The reader is reminded of the narrator in Frost’s “Stopping by Woods on a Snowy Evening” and the impossible dilemma of being human presented in such simple terms: “The woods are lovely, dark, and deep/ but I have promises to keep, and miles to go before I sleep.” We are, all of us, caught every day between the need to open to the divine, to the infinite, and the myriad of fears, promises, and obligations, that keep us tethered to our own limited worlds.

Yet Klink always manages to be stretching the boundaries of her own world. Her peripatetic poems mirror the moving between worlds that happens in her many lyric leaps, “As one thing is entrance unto another/ the dark moon becomes new.” In following her, we cross the boundaries of self and so become new, for Klink’s subject in The Nightfields, and indeed in her entire oeuvre seems to be nothing less than the full giving of our lives to lifting the veil between worlds, between each other, and crossing over. In serving as our guide, she offers up her own life as example, :

            “When I move toward you

            it is with everything I have lived,

            emptied out. Like the deer,

            whose bodies thread at evening

            into the deepening grass.”

And in doing so, she allows for the complexity of mystery, both the mystery of the universe and that of being fully human:

            “I cannot tell

            what is unbearable in me

            from what is opening.”

Only the worthiest guides, the truest seers, have the courage and honesty to tell us that the lightness of opening is bound up with the heaviness of the world. To open means to carry with us what is unbearable, or, as Viktor Frankl once said, “What is to give light, must endure burning.” It is the paradox of the seer, that the truest ones admit their limitations as well as ours.
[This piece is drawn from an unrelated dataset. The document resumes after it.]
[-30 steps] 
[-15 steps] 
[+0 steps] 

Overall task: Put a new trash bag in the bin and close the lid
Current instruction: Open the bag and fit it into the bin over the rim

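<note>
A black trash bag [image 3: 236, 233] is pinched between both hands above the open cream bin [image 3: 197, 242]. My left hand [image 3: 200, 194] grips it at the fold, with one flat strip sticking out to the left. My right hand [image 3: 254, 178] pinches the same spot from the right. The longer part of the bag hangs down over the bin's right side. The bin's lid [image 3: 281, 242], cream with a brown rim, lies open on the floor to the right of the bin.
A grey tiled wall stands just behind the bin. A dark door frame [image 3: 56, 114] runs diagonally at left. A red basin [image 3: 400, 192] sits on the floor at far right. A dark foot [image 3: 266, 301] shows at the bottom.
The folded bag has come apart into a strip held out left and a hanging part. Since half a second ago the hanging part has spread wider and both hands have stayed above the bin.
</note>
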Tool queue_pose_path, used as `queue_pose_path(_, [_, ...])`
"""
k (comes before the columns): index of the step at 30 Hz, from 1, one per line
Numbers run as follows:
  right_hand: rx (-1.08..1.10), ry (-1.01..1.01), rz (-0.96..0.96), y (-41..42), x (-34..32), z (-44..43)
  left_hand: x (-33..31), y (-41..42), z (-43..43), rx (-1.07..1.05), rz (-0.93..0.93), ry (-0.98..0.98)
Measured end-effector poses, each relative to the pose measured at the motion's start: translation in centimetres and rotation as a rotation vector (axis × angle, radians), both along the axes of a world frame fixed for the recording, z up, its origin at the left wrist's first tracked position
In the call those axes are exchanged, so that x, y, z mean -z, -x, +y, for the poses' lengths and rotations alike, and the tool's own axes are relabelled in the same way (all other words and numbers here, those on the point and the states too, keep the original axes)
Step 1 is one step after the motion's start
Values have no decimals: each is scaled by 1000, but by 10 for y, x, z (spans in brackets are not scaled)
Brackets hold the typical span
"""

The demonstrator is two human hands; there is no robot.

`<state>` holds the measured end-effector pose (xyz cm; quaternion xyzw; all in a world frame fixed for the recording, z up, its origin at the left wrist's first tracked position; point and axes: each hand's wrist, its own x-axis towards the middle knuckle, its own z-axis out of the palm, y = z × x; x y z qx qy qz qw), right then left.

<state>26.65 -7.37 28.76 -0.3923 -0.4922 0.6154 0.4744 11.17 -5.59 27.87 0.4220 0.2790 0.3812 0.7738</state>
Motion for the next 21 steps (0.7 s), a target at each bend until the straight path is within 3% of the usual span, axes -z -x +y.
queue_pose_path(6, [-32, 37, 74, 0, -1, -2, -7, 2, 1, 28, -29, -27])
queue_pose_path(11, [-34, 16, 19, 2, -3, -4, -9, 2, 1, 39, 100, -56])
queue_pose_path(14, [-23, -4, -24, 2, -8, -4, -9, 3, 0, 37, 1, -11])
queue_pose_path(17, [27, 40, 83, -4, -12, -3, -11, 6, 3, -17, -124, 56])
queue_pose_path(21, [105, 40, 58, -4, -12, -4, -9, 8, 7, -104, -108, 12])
The final third of the book is entitled “Night Sky” and is made up of small lyric poems ranging from four to fifteen lines each. The cumulative effect of these poems is difficult to state, the way in which they capture the paradox of being human, the need to open even through the pain of living, the fact that there is no map, no “right” way of doing anything, the choices we make each day to open or close to that pain, to accept or reject it and the beauty or “unbearable” weight that goes with it. Pick almost any poem in the sequence, though, and it provides a fitting example for the way in which the myriad themes of the work form a constellation by the end:

            “There is no almanac for the living—a pulse flies

            and then stops. You are pain pinned to muscle—

            also grasses, breath, tree-dawns, and gears.

            You are dark arteries of quiet, the white heat

            smashed through deserts and levers and coasts—

            that flickering pause between thoughts. More even

            than your own life, you flow from what is.

            The stars swept into stillness, the ground drinking

            rain. You are the whole shape of sound.

            Whether or not you sing.”

We end as we began—with a choice whether or not to sing. The poet as guide has been a part of our poetic landscape since long before Dante’s Virgil. Each age requires its own, and in her body of work, but especially in The Nightfields, Joanna Klink has proven herself to be one of our best, willing to guide us through loss and the ways in which we must push to open, willing to speak the difficult truth that while desire may be bound to human experience, we don’t have to be bound by desire—“To want a simple life/ might mean/ to have given up/ on expectation,” willing to remind us that the boundaries between worlds and between each other are meant to be bridged, including that undiscovered country, the most feared of all boundaries. “Even as you die you will not cease to dream.”